1 мл раствора содержит папаверина гидрохлорида 20 мг;

вспомогательные вещества: динатрия эдетат, метионин, вода для инъекций.

Лекарственная форма

Раствор для инъекций.

Основные физико-химические свойства: прозрачная слегка желтоватая жидкость.

Фармакотерапевтическая группа

Средства, которые применяются при функциональных расстройствах пищеварительного тракта. Папаверин и его производные.

Код АТХ А03А D01.

Фармакологические свойства

Фармакодинамика.

Папаверин — алкалоид, который содержится в опие. Папаверин является миотропным спазмолитическим средством. Он снижает тонус, уменьшает сокращающую деятельность гладких мышц и оказывает в связи с этим сосудорасширяющее и спазмолитическое действие. Папаверин является ингибитором фермента фосфодиэстеразы, которая вызывает внутриклеточное накопление циклического 3',5'-аденозинмонофосфата (цАМФ). Накопление цАМФ приводит к нарушению сократимости гладких мышц и их расслаблению при спастических состояниях. Действие препарата на центральную нервную систему выражено слабо, лишь в повышенных дозах он проявляет некоторый седативный эффект.

Фармакокинетика.

При парентеральном введении препарат быстро образует стойкие комплексы с альбуминами сыворотки крови. Легко проникает сквозь гистогематические барьеры. Метаболизируется в печени. Около 60% выделяется в виде соединений, главным образом фенольных, с глюкуроновой кислотой и только в незначительном количестве — в неизмененном виде. Период полувыведения — 0,5–2 часа.

Показания

  • Спазмы гладких мышц органов брюшной полости (пилороспазм, синдром раздраженного кишечника, холецистит, приступы желчнокаменной болезни);
  • спазмы мочевыводящих путей, почечная колика;
  • спазм мозговых сосудов;
  • спазмы периферических сосудов (эндартериит).

Противопоказания

Повышенная чувствительность к компонентам препарата, артериальная гипотензия, нарушение атриовентрикулярной проводимости, коматозное состояние, угнетение дыхания, одновременный прием ингибиторов моноаминоксидазы; глаукома, печеночная недостаточность, бронхообструктивный синдром, возраст пациента больше 75 лет (риск гипертермии).

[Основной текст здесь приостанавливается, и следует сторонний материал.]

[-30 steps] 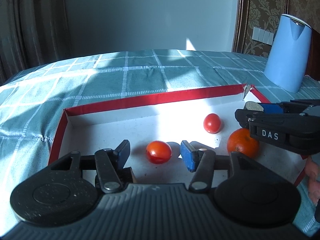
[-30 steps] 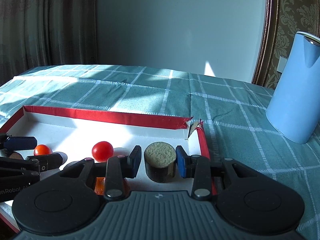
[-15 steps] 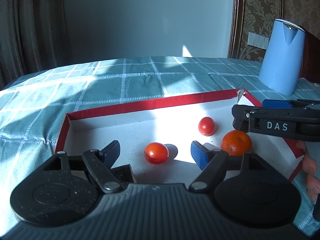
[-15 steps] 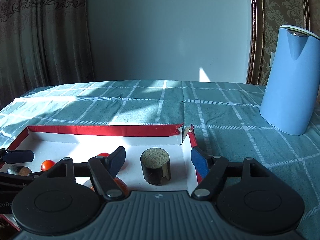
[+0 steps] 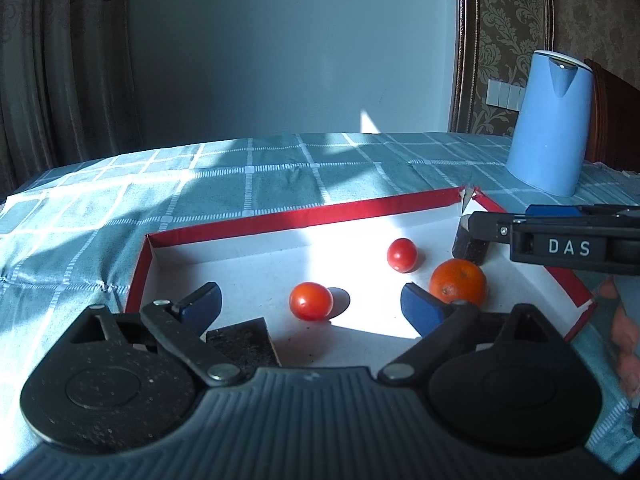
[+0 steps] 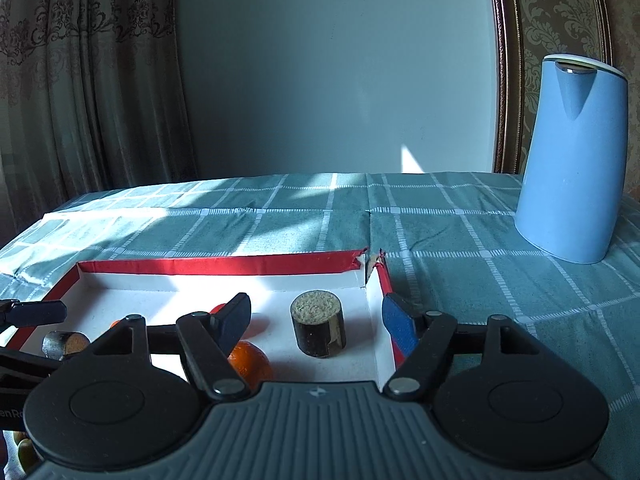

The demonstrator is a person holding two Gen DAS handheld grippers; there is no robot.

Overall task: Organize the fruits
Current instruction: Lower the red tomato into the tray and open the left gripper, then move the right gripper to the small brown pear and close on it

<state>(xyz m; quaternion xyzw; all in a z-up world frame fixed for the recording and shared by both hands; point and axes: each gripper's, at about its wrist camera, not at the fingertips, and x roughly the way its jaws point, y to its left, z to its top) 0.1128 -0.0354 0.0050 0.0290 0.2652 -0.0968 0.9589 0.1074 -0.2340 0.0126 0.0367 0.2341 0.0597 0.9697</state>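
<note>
We find a shallow white cardboard tray with a red rim [image 5: 280,222] lying on a teal checked tablecloth [image 5: 240,184]. Inside it, in the left wrist view, sit two small red tomatoes: one near the middle [image 5: 311,301], in a patch of sunlight, the other [image 5: 401,255] farther back and to the right. A round orange citrus fruit [image 5: 458,282] rests on the tray floor just beside the left gripper's [image 5: 310,306] right fingertip; whether they touch we cannot tell. That gripper's jaws stand wide apart, holding nothing.

In the right wrist view, the right gripper [image 6: 316,322] is likewise spread wide with nothing between its pads. A short dark cylinder with a tan speckled top [image 6: 318,328] stands upright in the tray's far right corner, between the two fingers in the picture but clear of both. A tall pale blue kettle [image 6: 570,156] stands on the cloth, well apart from the tray.
</note>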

Взаимодействие с другими лекарственными средствами и другие виды взаимодействий

Спазмолитическое действие папаверина усиливают барбитураты, дифенгидрамин (димедрол), метамизол (анальгин), диклофенак. Гипотензивный эффект усиливается при совместном применении с антигипертензивными препаратами других групп, а также с трициклическими антидепрессантами, прокаинамидом, резерпином, хинидином. Папаверин может снижать противопаркинсонический эффект леводопы и гипотензивный эффект метилдопы. При одновременном применении с алпростадилом для интракавернозного введения существует риск развития приапизма. Фентоламин потенцирует действие папаверина на пещеристые тела полового члена при совместном введении.

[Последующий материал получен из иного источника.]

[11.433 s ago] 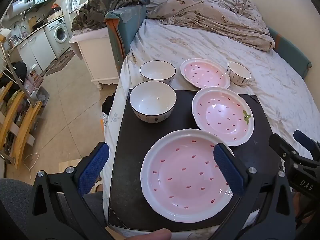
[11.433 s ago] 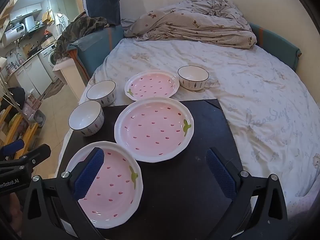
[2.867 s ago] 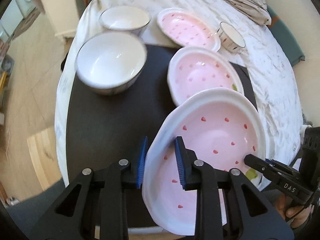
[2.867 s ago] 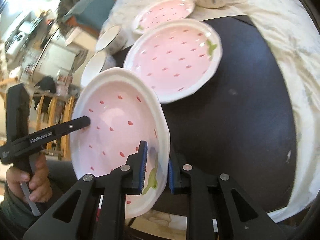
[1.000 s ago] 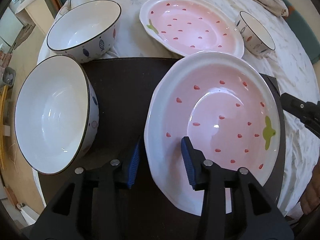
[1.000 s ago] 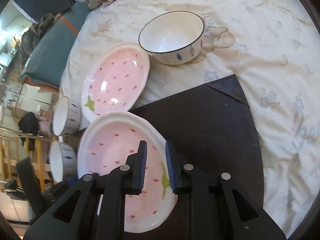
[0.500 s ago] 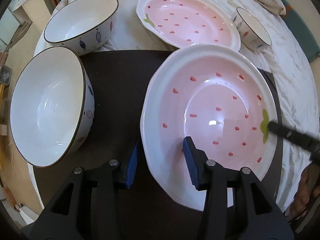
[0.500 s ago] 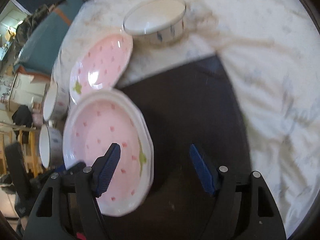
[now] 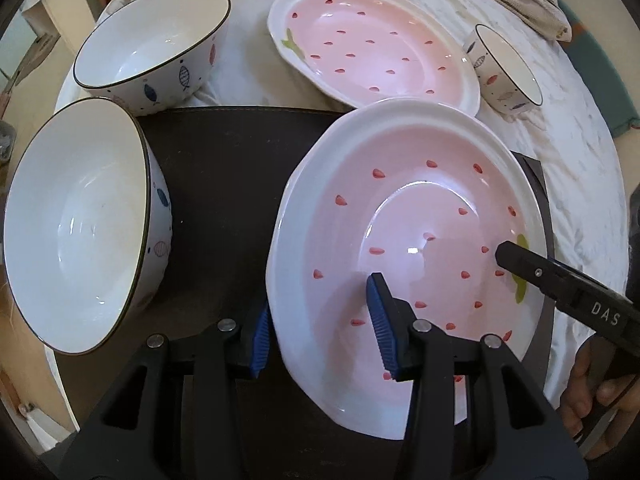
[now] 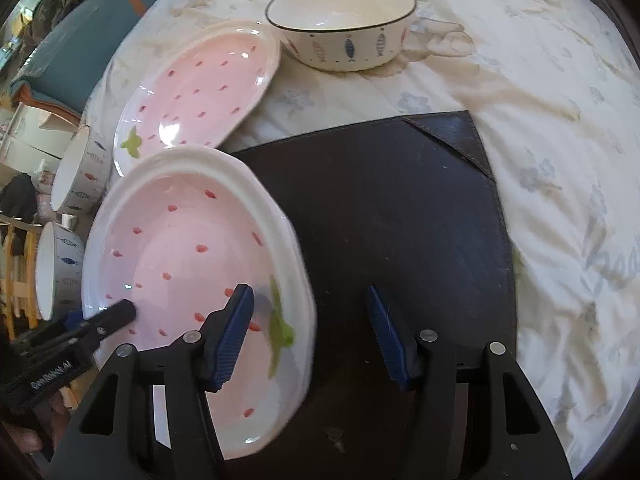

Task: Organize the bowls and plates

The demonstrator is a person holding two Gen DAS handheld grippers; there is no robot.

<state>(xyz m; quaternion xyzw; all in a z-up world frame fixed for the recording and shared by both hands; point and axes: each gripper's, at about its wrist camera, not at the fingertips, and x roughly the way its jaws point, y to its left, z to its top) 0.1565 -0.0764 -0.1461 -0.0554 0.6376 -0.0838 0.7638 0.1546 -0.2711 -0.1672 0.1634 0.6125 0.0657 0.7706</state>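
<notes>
A pink strawberry plate (image 9: 420, 208) (image 10: 180, 248) lies on top of a second like plate, whose rim (image 10: 298, 252) shows just beneath it, both on the dark mat (image 9: 224, 168) (image 10: 400, 208). My left gripper (image 9: 320, 300) straddles the top plate's near rim with its pads apart from it, one outside and one inside. My right gripper (image 10: 308, 292) straddles the opposite rim by the green leaf. Its jaws are closing, and neither pad touches the plate. A third pink plate (image 9: 372, 52) (image 10: 200, 88) lies on the bedsheet behind.
Two large white fish-pattern bowls (image 9: 80, 220) (image 9: 152, 36) stand to the left, one on the mat and one on the sheet. A smaller bowl (image 9: 504, 68) (image 10: 344, 20) sits on the sheet behind the plates. A hand (image 9: 580, 380) holds the right gripper.
My right gripper has let go of the plate rim, spread wide, then narrowed a little while sinking toward the plate. The left gripper has stayed in place.
</notes>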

При одновременном применении с сердечными гликозидами наблюдается выраженное усиление сократительной функции миокарда вследствие уменьшения общего периферического сопротивления сосудов. При применении вместе с новокаинамидом возможно усиление гипотензивного эффекта.

Возможно уменьшение тонизирующего эффекта антихолинэстеразных препаратов на гладкую мускулатуру под влиянием папаверина гидрохлорида.

Возможно снижение спазмолитической активности папаверина гидрохлорида под влиянием морфина. Однако папаверина гидрохлорид применяют вместе с морфина гидрохлоридом для уменьшения спазмогенного действия последнего, с промедолом — при боли, связанной со спазмами гладкой мускулатуры.

Есть данные о развитии гепатита при совместном применении с фурадонином.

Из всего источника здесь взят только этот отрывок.